▶ **Work to complete**: Only the lines from the top of the material through the line containing "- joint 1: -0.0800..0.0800" should be restated, each one exactly.

▶ **Input data**:
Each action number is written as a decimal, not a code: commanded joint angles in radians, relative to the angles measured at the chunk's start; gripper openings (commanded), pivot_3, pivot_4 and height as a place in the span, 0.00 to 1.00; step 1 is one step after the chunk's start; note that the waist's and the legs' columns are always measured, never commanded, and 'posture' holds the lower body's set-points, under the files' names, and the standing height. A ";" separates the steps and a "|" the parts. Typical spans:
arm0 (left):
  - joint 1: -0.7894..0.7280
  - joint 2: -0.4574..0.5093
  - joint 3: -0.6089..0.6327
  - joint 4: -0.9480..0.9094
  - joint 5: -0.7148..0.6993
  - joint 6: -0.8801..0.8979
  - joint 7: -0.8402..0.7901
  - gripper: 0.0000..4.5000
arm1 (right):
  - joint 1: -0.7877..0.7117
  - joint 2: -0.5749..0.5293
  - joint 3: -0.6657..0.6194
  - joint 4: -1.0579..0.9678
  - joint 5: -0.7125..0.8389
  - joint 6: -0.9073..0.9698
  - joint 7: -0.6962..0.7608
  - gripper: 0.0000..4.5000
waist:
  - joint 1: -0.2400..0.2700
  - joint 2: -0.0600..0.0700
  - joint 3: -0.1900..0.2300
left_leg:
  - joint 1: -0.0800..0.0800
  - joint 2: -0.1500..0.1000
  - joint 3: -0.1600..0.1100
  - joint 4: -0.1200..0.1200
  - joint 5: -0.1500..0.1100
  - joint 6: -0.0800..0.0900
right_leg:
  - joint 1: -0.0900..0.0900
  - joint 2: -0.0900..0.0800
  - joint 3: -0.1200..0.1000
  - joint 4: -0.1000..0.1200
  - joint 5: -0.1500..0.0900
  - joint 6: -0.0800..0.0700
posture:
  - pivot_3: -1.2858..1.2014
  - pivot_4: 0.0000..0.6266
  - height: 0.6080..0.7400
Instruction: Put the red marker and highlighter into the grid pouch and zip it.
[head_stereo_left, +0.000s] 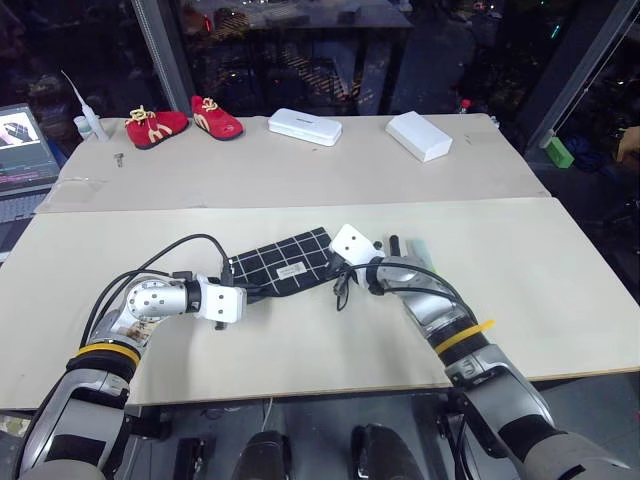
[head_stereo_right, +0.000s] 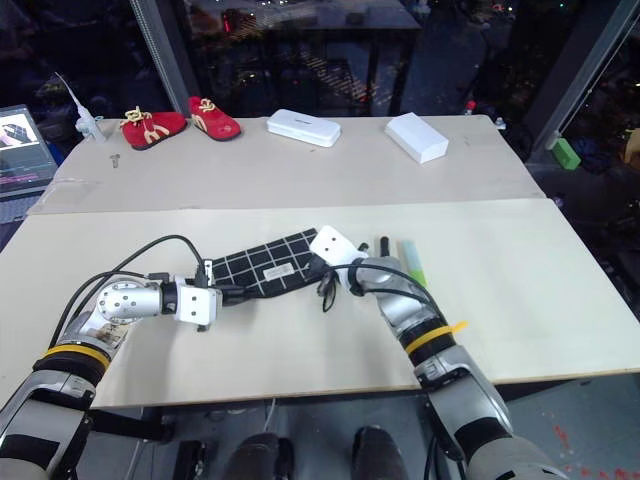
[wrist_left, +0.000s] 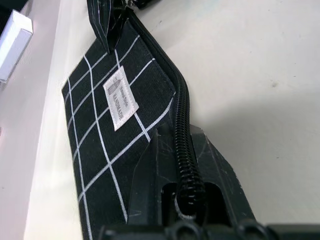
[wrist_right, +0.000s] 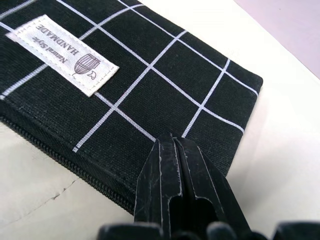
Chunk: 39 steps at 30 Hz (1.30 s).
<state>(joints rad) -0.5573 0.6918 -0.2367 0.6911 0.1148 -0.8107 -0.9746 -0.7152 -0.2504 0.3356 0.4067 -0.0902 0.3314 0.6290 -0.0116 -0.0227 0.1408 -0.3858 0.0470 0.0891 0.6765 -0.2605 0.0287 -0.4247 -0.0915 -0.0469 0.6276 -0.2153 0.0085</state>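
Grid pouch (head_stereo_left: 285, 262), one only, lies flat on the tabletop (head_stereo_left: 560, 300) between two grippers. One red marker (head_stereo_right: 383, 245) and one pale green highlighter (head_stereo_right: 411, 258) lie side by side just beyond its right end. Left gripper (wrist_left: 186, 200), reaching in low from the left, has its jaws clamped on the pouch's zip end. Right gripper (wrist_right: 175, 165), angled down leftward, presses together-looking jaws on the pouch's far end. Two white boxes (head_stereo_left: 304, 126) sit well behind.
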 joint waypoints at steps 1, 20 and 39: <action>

▶ **Your solution**:
Each action number is written as a decimal, not a code: commanded joint angles in radians, relative to the angles measured at the chunk's start; gripper openings (commanded), pivot_3, pivot_4 and height as a place in the span, 0.00 to 1.00; step 1 is one step after the chunk's start; note that the waist's and the legs' columns are always measured, never commanded, and 'posture' holds the lower body's set-points, under the files' names, and the standing height. A ";" separates the steps and a "|" the parts. Typical spans:
arm0 (left):
  - joint 1: -0.7894..0.7280
  - joint 2: -0.4574..0.5093
  - joint 3: -0.6089..0.6327
  - joint 4: -0.9480..0.9094
  - joint 5: -0.7148..0.6993
  - joint 6: -0.8801..0.8979
  - joint 7: -0.8402..0.7901
  - gripper: 0.0000..4.5000
arm1 (right):
  - joint 1: -0.7877..0.7117
  - joint 2: -0.5749..0.5293
  - joint 3: -0.6657..0.6194
  - joint 4: -1.0579..0.9678
  - joint 5: -0.7125..0.8389
  - joint 6: -0.9073..0.9698
  - joint 7: -0.6962..0.7608
  - gripper: 0.0000..4.5000
waist:
  - joint 1: -0.2400..0.2700
  - joint 2: -0.0600..0.0700
  - joint 3: -0.1900..0.2300
left_leg:
  - joint 1: -0.0800..0.0800

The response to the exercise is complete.